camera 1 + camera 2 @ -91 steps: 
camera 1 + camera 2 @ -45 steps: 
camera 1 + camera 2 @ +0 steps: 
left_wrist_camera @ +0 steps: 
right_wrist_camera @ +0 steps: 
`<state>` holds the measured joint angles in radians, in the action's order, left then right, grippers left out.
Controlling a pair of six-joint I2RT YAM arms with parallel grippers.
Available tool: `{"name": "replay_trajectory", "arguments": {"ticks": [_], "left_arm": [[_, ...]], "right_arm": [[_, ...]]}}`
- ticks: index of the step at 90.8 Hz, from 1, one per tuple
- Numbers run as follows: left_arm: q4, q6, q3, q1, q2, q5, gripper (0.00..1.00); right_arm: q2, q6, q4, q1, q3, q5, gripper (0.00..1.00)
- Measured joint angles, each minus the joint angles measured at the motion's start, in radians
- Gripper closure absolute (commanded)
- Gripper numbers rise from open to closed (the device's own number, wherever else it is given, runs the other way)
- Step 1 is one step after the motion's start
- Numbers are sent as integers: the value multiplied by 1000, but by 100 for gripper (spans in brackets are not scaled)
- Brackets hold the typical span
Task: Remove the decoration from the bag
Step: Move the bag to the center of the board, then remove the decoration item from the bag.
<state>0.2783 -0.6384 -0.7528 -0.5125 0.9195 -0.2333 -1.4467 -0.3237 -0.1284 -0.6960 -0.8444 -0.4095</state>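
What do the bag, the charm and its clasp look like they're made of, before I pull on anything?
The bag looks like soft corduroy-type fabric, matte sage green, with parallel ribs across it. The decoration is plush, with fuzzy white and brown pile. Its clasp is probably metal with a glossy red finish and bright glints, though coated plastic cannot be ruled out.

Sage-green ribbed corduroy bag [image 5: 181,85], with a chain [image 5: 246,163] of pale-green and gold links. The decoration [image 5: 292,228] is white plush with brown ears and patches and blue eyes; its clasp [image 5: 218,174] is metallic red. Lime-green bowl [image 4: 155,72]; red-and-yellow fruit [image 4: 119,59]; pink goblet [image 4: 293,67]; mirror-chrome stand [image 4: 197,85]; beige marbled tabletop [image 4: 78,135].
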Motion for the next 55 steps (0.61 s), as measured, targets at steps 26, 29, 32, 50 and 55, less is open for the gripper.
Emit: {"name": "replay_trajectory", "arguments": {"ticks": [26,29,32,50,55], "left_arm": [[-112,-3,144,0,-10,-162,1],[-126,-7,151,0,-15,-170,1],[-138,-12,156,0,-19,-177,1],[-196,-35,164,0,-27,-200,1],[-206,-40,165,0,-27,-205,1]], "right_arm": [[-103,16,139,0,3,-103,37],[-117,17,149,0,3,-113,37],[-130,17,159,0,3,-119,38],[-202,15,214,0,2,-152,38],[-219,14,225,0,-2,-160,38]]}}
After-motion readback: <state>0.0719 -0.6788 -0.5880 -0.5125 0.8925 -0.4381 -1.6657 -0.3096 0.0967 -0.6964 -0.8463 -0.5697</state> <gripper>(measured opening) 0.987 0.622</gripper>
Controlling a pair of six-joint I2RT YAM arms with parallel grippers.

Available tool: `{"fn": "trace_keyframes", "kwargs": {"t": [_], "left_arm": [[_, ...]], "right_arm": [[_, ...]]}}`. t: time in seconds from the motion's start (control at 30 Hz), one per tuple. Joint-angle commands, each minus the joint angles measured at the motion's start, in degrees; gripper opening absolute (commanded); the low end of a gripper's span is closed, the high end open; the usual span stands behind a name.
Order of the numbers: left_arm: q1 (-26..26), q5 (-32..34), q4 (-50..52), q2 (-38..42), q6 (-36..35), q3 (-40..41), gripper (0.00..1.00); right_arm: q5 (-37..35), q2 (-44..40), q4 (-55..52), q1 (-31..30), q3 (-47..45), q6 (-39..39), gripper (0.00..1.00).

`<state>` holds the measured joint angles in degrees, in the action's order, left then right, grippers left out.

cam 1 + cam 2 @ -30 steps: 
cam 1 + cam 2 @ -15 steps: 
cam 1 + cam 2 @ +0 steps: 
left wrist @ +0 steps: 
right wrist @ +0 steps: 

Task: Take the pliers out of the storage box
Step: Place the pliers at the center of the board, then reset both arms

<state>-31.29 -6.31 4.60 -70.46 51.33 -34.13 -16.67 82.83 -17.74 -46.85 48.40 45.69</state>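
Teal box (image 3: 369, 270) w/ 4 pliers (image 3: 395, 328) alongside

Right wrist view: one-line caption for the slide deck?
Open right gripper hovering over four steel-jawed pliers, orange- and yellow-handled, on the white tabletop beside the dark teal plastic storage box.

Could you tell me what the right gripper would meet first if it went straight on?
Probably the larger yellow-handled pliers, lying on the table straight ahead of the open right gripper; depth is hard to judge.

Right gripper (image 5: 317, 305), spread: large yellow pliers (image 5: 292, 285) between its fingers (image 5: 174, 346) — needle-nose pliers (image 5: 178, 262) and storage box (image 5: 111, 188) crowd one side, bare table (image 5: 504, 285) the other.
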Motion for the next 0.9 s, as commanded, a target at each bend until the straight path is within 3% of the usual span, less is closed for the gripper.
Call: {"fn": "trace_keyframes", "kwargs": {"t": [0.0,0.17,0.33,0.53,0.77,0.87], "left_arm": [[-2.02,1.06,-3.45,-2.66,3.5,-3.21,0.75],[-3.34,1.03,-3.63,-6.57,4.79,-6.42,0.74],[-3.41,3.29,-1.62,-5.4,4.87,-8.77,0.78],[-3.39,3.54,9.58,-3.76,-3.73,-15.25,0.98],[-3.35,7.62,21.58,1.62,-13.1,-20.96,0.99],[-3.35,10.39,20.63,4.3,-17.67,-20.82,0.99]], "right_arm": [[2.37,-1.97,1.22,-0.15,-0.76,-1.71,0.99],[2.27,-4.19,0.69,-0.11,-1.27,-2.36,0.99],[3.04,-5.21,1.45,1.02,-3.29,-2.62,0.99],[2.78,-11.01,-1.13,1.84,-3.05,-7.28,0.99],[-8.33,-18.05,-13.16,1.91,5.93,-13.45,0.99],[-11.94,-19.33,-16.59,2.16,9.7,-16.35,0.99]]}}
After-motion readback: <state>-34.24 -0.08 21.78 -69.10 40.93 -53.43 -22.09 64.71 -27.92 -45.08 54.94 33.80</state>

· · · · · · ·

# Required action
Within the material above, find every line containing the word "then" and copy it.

# Solution to this problem
`<state>` holds the measured joint angles in radians, in the action's order, left then right, grippers left out.
Step: Move the bag to the center of the board, then remove the decoration item from the bag.
`<state>` holds the measured joint angles in degrees, in the action's order, left then right, grippers left out.
Step: Place the pliers at the center of the board, then reset both arms

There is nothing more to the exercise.